In the data below, reproduce everything exactly except the images.

---------------

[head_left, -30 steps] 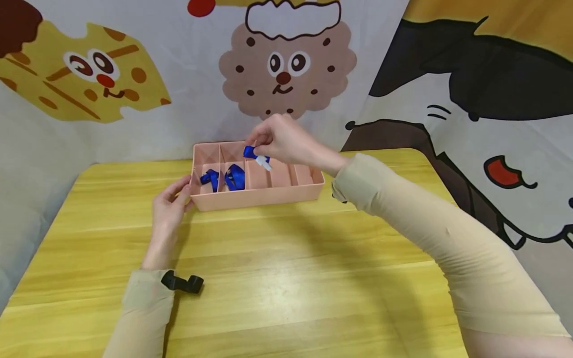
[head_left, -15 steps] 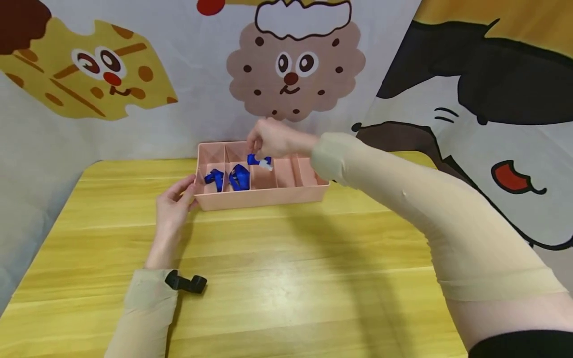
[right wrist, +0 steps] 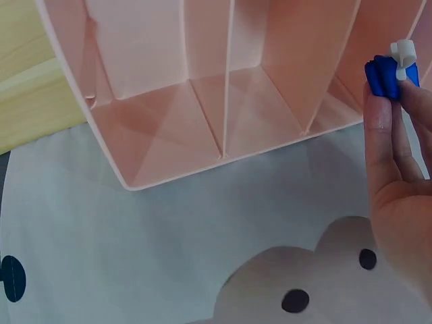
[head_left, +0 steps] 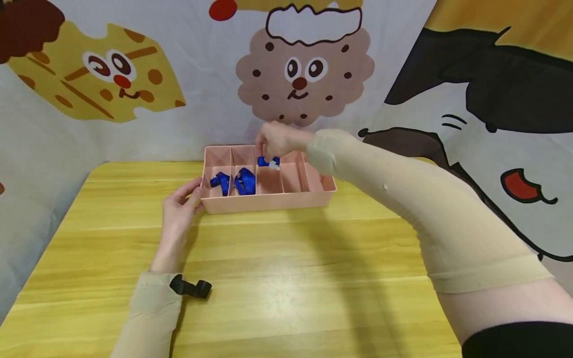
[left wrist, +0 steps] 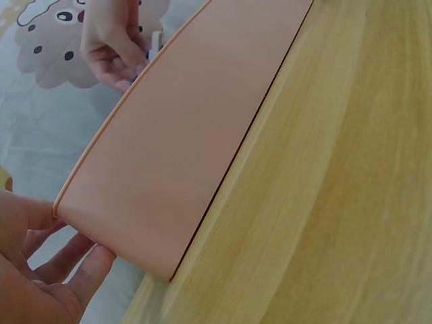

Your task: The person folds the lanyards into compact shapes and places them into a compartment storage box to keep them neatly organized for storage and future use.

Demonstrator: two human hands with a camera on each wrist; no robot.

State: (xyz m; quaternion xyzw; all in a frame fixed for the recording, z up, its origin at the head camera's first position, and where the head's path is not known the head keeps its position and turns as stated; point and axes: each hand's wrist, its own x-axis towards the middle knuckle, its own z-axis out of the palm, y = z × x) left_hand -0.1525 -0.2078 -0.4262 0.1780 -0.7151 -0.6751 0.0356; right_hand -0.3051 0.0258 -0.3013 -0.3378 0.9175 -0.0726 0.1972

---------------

• RESPONSE FOR THIS EXERCISE:
[head_left, -30 steps] 
[head_left, -15 steps] 
[right wrist, +0 steps] 
[head_left, +0 steps] 
[left wrist, +0 steps] 

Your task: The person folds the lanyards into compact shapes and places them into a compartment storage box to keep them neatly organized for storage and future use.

Demonstrator: two human hands with a camera on each wrist; no robot.

State: (xyz m; quaternion xyzw; all in a frame fixed for the recording, z up, its origin at the head camera's first position, and where the head's path is not known the head keeps its position and turns as stated; point and axes: each hand's wrist, its own x-axis towards the middle knuckle, its own z-axis out of the palm, y = z × x) left_hand -0.1525 -0.2078 -0.4262 0.1780 -0.7151 -0.6751 0.0356; right_hand -0.3051 0.0258 -0.3013 -0.3378 0.9175 -0.0726 0.1972

This finishes the answer.